God doesn’t make throw-away people, so even truly damaged children (due to painful life experiences) are not outside the reaches of His care and healing.
Lie #2: Adopting an infant instead of an older child is selfish.
People have strong opinions about who needs to be adopted most.
Older children (vs. younger)
Children from foster care (vs. private agency)
Domestic children (vs. international)
But the truth is, every child needs and deserves the love of a family.
Adopting an older child is a wonderful decision. Especially since nearly half of all children who are adopted out of foster care are under age one. Many older children desperately need the love of family. But God uniquely calls and equips families to adopt specific children, and no child is more or less deserving of a family.
Lie #3: Adopted children are stolen from their birth families.
Forcing adoption is horrific, illegal, and inexcusable. And it has happened.
Today, here in the U.S., great lengths are taken to ensure a birth mother knows her rights and has been given every opportunity to keep and raise her child.

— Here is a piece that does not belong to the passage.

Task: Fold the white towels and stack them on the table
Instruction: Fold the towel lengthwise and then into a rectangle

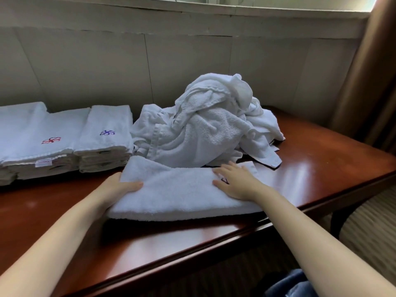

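The towel (177, 189) lies on the table (321, 159) just in front of the person, already doubled into a long thick band. Its long axis runs left to right, parallel to the near table edge. It is white terry with a soft rounded fold along the near side, and a small stitched mark shows at the right, partly hidden.

The left hand (120, 187) has the band's left end: the thumb lies on top and the fingers are tucked out of sight beneath, so it is pinching that end. The right hand (235, 183) rests flat with straight fingers on the right part, pressing it down and clasping nothing. The held end is thus at the far left and the pinned part towards the right, so the next fold would likely carry the left end across towards the right hand.

Just behind, touching the band's far edge, is a heap of loose towels (210, 129). To the left stand two stacks of folded towels (102, 142), side by side, one topped with a red mark and one with a blue. The left hand is the nearer to them. A brown curtain (368, 71) hangs at the far right
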A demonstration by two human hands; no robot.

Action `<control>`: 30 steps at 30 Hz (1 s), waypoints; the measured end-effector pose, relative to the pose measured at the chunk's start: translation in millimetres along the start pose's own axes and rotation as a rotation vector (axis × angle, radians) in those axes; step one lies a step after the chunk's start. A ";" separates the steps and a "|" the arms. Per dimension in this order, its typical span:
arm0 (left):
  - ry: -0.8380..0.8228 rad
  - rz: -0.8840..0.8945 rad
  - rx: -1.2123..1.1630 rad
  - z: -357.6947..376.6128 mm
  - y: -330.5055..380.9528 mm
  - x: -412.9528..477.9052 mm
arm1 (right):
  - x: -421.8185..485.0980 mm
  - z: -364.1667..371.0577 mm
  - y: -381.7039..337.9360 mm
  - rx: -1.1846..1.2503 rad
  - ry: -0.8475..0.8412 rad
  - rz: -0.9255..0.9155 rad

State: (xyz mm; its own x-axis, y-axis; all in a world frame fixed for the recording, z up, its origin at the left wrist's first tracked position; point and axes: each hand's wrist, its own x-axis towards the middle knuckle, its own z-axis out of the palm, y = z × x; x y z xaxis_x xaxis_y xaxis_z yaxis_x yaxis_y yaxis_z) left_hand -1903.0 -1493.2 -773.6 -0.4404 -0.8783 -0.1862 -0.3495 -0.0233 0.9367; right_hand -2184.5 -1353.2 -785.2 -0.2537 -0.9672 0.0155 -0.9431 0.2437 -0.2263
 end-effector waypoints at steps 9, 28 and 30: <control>0.091 -0.036 0.156 -9.0 -7.2 2.7 | 6.6 -9.8 8.4 0.287 -0.092 0.126; 0.383 -0.129 -0.479 -27.3 -26.2 -12.1 | -3.1 -19.5 -41.4 0.150 -0.448 0.045; 0.304 -0.163 -0.410 -26.9 -26.8 -18.4 | -4.3 -7.2 -56.7 0.243 -0.376 -0.024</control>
State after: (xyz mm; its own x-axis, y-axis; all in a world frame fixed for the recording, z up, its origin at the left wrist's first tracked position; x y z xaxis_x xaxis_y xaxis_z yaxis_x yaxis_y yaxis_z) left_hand -1863.3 -1489.3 -787.3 -0.1272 -0.9450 -0.3014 -0.0147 -0.3021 0.9532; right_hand -2131.4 -1362.3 -765.4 -0.0939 -0.9422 -0.3216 -0.8586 0.2401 -0.4529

Internationally, the Hague Adoption Convention exists to do the same. (The Hague Convention took effect in 1995 and exists to provide safeguards that ensure inter-country adoption is done legally and is in the best interests of every child.)
While some of the stories you’ve heard are definitely and unfortunately not lies, it is misinformation to believe this happens regularly in the U.S. today.

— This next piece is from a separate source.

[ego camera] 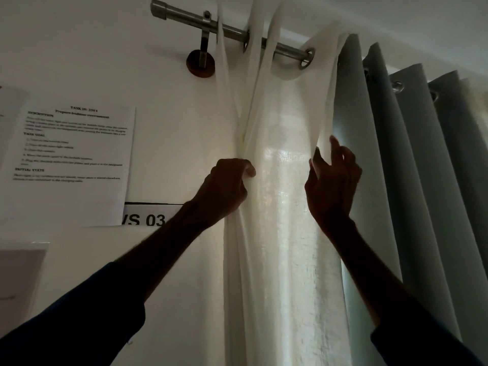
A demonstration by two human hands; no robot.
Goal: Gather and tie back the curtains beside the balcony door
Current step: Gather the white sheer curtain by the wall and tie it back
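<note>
Curtain (pixel 285 194) bunched inside curled left fingers (pixel 239 165), right edge pinched between right fingers (pixel 336 150).

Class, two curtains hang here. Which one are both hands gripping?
The white sheer curtain: the left hand bunches its left folds, the right hand pinches its right edge. The grey curtain hangs free beside it.

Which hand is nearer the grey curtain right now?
Right. The right hand holds the edge of the white curtain beside the grey curtain; the left hand grips its folds farther left.
</note>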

Believing all adopted children are stolen actually disrespects birth mothers who have lovingly and self-sacrifically made an adoption plan.
Lie #4: Adopting a child would be unfair to my bio kids.
While each family is unique, and every adoption requires some adjustment, research shows that adopted and biological children in the same family typically do well, assuming parents contribute in a positive way (avoiding favoritism, demonstrating acceptance, etc.). If children know they are loved, they can navigate complex relationships in amazing ways.
What’s most unfair to bio kids is to miss out on what God has planned because of our fears or insecurities as parents.
The greatest thing we can do for our children is love Jesus … and then love others by extension.
Lie #5. Adoption agencies want perfect families.
If adoption agencies worked with perfect families, no adoption agency would exist because perfect families don’t exist.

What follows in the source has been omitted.